Yusuf al-Nasseri and Bashir Zuabi looked at the cans of foot-and-mouth virus, primed and ready to spray. Bashir placed his hand on his friend’s shoulder, grinned widely and said, “Boom! Allahu akbar.”
Chapter Six
Officer Ben Maitland had completed his eight-to-four shift for the day, tired and footsore. Preoccupied, he drove his 1969 Ford Fairlane to his brother’s house, where as usual Marcie, his sister-in-law, would have prepared a good wholesome meal to compensate for his bachelor lifestyle. His brother Joe could be counted on to supply the liquid refreshment and their eight-year-old son was sure to ask his Uncle Ben if he had killed any ‘baddies’ that day.

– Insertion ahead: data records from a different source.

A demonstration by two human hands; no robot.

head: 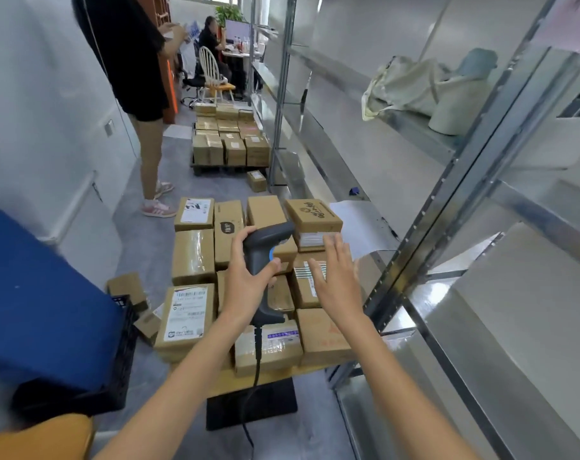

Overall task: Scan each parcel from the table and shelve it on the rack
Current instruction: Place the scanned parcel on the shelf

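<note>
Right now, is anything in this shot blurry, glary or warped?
Head view: the right hand is motion-blurred over the parcels; the left hand gripping the scanner is sharper; rack uprights bow from the wide lens; the metal shelves show soft glare.

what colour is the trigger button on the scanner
Blue, on the dark grey scanner held in the left hand; head view.

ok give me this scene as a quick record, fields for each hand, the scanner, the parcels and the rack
left hand: left hand grips the scanner
right hand: right hand open, fingers spread over a labelled parcel
scanner: scanner dark grey, corded, head aimed toward the top parcel
parcels: brown cardboard boxes packed together on the table
rack: metal rack on the right, a bag on an upper shelf
</note>
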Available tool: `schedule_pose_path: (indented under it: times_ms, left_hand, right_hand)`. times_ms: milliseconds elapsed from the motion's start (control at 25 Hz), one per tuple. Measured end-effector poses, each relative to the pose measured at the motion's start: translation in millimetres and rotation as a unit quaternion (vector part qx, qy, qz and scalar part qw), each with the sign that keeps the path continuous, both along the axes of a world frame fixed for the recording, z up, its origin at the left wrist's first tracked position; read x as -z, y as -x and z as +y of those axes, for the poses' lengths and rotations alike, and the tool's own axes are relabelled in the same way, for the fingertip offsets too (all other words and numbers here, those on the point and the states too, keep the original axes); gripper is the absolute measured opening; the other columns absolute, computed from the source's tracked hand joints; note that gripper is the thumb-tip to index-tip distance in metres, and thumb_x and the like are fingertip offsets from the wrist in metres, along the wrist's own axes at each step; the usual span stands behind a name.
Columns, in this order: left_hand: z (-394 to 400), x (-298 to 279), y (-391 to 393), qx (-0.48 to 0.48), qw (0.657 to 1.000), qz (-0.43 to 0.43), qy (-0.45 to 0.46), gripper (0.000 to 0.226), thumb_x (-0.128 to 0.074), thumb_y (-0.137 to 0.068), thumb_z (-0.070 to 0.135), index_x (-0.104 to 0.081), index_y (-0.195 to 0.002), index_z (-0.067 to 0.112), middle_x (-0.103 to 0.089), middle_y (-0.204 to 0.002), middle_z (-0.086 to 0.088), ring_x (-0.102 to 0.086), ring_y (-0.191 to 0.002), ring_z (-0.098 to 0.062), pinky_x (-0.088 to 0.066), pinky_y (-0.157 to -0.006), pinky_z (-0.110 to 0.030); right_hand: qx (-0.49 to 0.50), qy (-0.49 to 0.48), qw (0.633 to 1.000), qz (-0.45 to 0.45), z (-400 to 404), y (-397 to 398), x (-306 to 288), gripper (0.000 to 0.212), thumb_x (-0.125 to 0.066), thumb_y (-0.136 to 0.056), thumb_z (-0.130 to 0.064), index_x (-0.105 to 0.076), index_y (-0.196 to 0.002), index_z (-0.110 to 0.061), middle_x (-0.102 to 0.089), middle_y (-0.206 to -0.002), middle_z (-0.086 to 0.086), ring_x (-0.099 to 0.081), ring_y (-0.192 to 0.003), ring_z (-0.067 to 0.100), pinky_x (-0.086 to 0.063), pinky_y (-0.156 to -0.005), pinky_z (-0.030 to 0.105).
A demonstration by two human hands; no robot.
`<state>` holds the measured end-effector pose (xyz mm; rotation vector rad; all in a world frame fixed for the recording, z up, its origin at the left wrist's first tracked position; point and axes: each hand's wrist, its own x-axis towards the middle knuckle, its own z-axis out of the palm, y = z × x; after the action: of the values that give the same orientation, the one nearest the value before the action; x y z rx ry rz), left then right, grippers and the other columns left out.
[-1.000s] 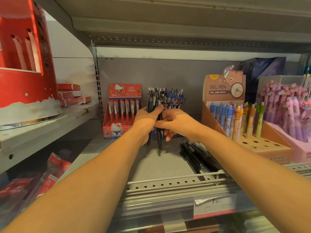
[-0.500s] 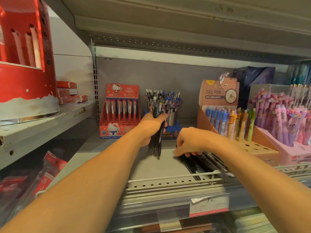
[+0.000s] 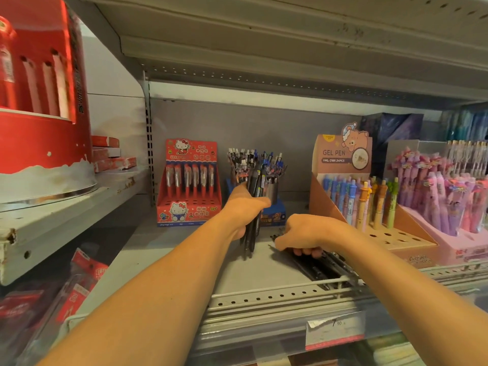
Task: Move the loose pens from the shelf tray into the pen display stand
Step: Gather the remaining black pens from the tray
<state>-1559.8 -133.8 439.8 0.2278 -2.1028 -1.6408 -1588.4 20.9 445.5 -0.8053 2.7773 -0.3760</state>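
Left hand (image 3: 244, 207): grips a bundle of dark pens (image 3: 252, 204) upright, just in front of the pen display stand (image 3: 272, 192) at the shelf's back. Right hand (image 3: 299, 233): fingers curled down onto the loose pens (image 3: 322, 268) lying on the shelf (image 3: 163, 254); whether one is pinched, cannot tell.

Progress, by judgement: partway. Stand already crowded with pens; held bundle not yet inserted; several loose pens left near the front rail (image 3: 277, 289).

Surroundings: red Hello Kitty display (image 3: 188, 180) left of the stand; gel pen box (image 3: 369, 196) right; pink pen box (image 3: 449, 202) beyond. Obstacle, likely: packed stand leaves little room.
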Motion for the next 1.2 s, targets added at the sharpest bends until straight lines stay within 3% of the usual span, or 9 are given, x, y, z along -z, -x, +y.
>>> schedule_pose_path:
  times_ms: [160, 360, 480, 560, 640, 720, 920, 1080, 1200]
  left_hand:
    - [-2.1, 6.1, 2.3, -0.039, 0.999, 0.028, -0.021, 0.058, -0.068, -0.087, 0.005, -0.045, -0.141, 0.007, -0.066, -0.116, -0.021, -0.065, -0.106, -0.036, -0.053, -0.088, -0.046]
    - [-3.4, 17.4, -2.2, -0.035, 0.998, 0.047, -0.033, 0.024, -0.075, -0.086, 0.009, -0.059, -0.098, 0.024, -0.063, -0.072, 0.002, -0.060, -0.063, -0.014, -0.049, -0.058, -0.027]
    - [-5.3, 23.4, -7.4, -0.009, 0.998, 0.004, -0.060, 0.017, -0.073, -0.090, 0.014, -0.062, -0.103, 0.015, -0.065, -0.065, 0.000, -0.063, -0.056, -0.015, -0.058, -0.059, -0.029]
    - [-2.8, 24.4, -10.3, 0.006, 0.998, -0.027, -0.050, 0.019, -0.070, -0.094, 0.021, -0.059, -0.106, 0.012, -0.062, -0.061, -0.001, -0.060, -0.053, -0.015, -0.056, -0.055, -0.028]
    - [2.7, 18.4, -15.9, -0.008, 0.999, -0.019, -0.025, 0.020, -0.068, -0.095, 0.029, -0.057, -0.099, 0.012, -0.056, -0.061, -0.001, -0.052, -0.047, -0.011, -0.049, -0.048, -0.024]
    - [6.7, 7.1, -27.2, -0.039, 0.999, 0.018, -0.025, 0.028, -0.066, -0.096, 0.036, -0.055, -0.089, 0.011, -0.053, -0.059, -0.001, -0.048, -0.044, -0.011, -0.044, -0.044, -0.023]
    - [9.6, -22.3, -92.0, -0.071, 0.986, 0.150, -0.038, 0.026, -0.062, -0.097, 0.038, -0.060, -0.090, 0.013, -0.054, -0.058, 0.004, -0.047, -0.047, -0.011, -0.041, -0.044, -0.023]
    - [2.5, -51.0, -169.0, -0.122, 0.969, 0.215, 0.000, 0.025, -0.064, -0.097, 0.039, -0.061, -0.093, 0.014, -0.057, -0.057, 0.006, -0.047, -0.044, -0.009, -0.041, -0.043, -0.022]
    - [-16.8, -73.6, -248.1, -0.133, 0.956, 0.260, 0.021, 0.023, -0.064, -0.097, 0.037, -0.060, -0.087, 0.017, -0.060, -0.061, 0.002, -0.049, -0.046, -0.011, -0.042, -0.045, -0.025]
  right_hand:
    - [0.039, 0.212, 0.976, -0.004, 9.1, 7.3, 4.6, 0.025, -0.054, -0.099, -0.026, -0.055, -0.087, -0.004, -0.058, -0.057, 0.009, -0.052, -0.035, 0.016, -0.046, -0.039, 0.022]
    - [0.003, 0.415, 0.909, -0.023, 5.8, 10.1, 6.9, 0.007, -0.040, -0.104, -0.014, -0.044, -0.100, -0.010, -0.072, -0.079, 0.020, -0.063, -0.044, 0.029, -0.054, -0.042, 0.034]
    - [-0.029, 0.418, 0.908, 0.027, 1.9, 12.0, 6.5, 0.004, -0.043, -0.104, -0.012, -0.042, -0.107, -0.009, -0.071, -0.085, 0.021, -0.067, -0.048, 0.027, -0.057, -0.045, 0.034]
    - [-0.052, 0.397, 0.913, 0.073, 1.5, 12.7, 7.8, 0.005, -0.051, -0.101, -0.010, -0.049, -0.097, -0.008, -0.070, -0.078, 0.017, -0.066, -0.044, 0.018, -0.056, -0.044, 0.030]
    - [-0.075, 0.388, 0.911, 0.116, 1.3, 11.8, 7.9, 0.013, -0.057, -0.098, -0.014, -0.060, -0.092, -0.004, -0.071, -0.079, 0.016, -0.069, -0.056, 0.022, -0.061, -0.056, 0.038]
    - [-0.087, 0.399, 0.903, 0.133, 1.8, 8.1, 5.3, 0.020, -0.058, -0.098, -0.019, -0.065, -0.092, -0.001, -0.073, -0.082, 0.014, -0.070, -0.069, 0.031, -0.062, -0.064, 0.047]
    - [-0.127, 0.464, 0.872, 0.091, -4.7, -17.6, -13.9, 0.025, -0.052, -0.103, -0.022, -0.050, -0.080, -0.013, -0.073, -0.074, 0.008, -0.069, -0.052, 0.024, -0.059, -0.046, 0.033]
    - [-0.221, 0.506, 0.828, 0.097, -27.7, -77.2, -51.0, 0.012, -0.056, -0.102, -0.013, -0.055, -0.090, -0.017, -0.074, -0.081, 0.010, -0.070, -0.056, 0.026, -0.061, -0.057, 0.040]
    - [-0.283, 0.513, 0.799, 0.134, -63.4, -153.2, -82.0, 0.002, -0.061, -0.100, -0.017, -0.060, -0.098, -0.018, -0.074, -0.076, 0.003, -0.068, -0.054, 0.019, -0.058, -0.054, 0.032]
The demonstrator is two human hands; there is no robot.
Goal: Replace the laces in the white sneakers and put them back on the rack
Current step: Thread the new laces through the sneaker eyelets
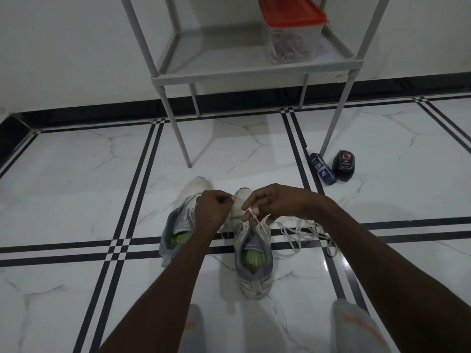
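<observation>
Two white sneakers with grey collars and green insoles stand side by side on the tiled floor, toes pointing away from me: the left sneaker (179, 220) and the right sneaker (253, 261). My left hand (212, 208) pinches one end of a pale pink lace (254, 217) above the gap between the shoes. My right hand (270, 202) pinches the other part of that lace over the right sneaker's eyelets. A loose white lace (303, 236) lies tangled on the floor just right of the right sneaker.
A grey rack (229, 72) stands against the wall ahead; its shelf holds a clear tub with a red lid (293, 31) with laces inside. A blue bottle (319, 168) and a black container (344, 165) lie by the rack's right leg. My grey-socked feet (356, 324) are at the bottom.
</observation>
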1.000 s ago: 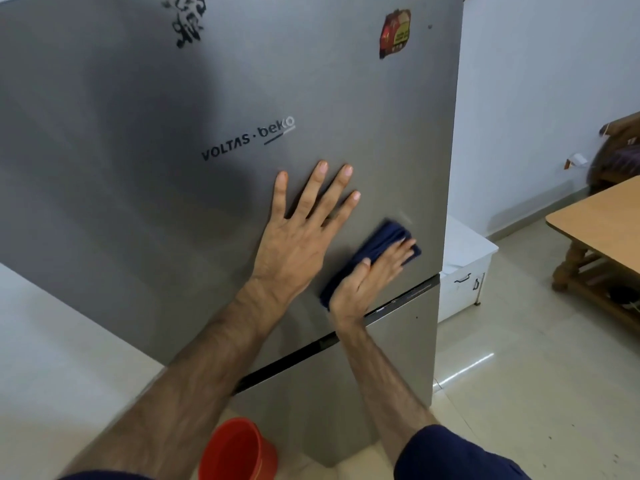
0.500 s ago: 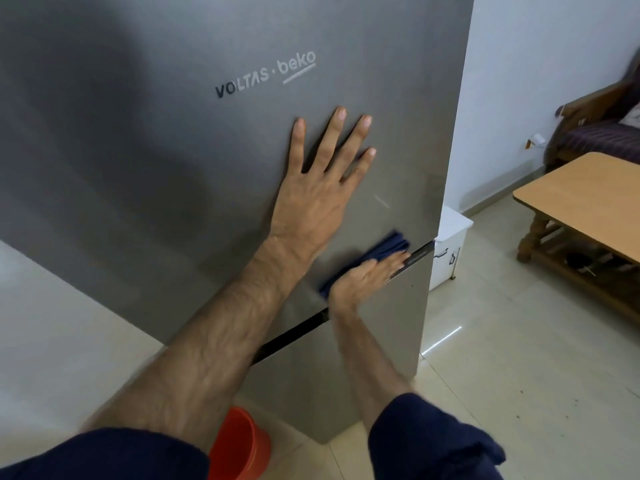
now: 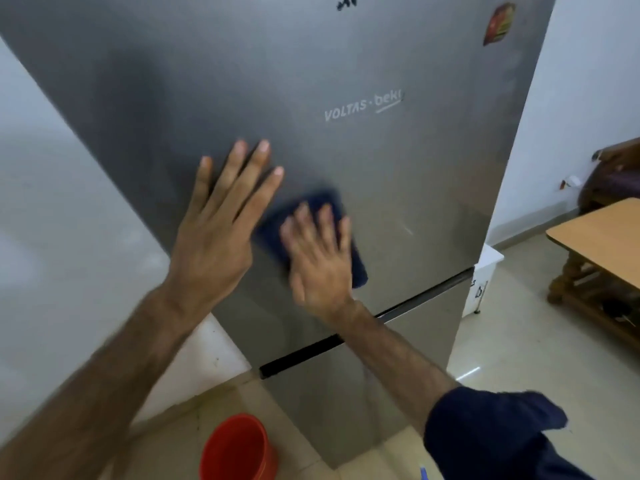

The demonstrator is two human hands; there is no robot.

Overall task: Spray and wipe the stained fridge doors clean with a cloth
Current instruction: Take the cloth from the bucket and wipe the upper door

Maitland pushed the accelerator down as the lights turned green. The red Fairlane with its raised bonnet air-intake spluttered across the busy intersection. The car might have been a classic but it was producing the classic signs of a vehicle needing some tender loving care; much like its owner. A vehicle immediately behind, its driver unimpressed with the Fairlane’s slow transition through the intersection, honked its horn loudly. “Alright already!” Maitland yelled abuse while looking in the rear-vision mirror. “Asshole.”
Thirty minutes later, having negotiated increasingly heavy rush-hour traffic, Maitland pulled into his brother’s driveway. Along with staircases, the other thing he hated with a passion was traffic — especially other drivers who raised his blood pressure. One day, he swore to himself, he would leave New York. The red car came to a stop. Placing the shift lever in park and then applying the handbrake, he reached forward to turn off the ignition. His unruly beast had other ideas and stalled itself. “Jesus, you piece of shit!”